(Work task) Starting at the line that contains "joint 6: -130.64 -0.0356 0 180", write out each line through the end of the data below, exactly as it stands. Skip any pictures.

(Data shown)
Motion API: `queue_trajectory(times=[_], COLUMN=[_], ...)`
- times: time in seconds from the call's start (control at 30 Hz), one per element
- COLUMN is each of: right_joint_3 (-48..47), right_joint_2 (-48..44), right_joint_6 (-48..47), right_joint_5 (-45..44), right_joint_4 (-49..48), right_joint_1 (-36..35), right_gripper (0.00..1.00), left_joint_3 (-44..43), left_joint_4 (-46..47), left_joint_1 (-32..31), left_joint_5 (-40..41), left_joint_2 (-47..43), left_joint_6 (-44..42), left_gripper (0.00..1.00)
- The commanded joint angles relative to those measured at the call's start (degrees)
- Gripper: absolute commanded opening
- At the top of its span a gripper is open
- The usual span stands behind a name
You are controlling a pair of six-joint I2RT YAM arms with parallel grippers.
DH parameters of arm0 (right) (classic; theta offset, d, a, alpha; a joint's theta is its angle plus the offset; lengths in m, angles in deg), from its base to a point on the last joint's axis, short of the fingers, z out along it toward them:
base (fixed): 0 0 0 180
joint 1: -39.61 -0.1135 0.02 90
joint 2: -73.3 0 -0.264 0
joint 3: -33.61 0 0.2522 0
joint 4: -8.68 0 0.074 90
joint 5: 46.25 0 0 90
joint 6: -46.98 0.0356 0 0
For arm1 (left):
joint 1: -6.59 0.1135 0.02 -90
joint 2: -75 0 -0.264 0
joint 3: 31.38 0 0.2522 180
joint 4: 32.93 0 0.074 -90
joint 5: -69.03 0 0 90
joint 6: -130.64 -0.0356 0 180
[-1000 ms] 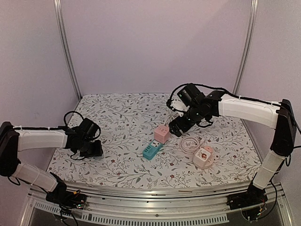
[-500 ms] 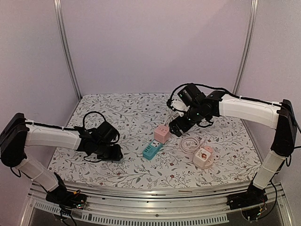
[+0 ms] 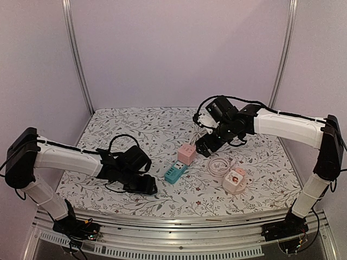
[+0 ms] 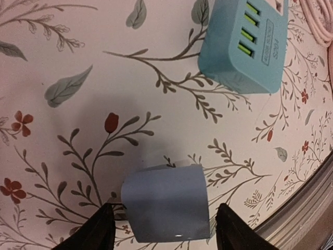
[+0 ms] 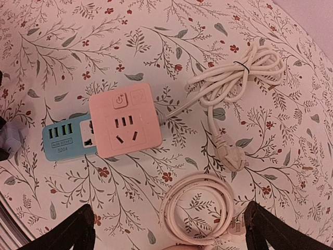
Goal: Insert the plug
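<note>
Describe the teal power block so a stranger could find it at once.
On the floral tablecloth, look at mid-table for the pink cube socket. The teal power block lies against its near side. It alone is teal, with a row of green slots.

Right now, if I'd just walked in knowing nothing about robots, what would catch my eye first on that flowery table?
Probably the pink cube socket mid-table, with a teal USB charger right beside it on the side nearer the arms. Behind the cube lies a bundled white cable. Then the left arm's end effector, low near the front edge, with a pale blue-grey block between its fingers.
</note>
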Motion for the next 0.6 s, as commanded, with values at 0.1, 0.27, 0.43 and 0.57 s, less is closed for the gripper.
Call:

(Task output)
joint 6: -130.64 -0.0356 0 180
[-1000 ms] 
[-500 ms] 
[+0 ms] 
[+0 ms] 
[+0 ms] 
Goal: Insert the plug
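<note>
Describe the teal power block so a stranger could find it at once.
On the floral tablecloth, look at mid-table for the pink cube socket. The teal power block lies against its near side. It alone is teal, with a row of green slots.

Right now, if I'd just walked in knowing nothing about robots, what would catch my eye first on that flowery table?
Probably the pink cube socket mid-table, with a teal USB charger right beside it on the side nearer the arms. Behind the cube lies a bundled white cable. Then the left arm's end effector, low near the front edge, with a pale blue-grey block between its fingers.
</note>
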Motion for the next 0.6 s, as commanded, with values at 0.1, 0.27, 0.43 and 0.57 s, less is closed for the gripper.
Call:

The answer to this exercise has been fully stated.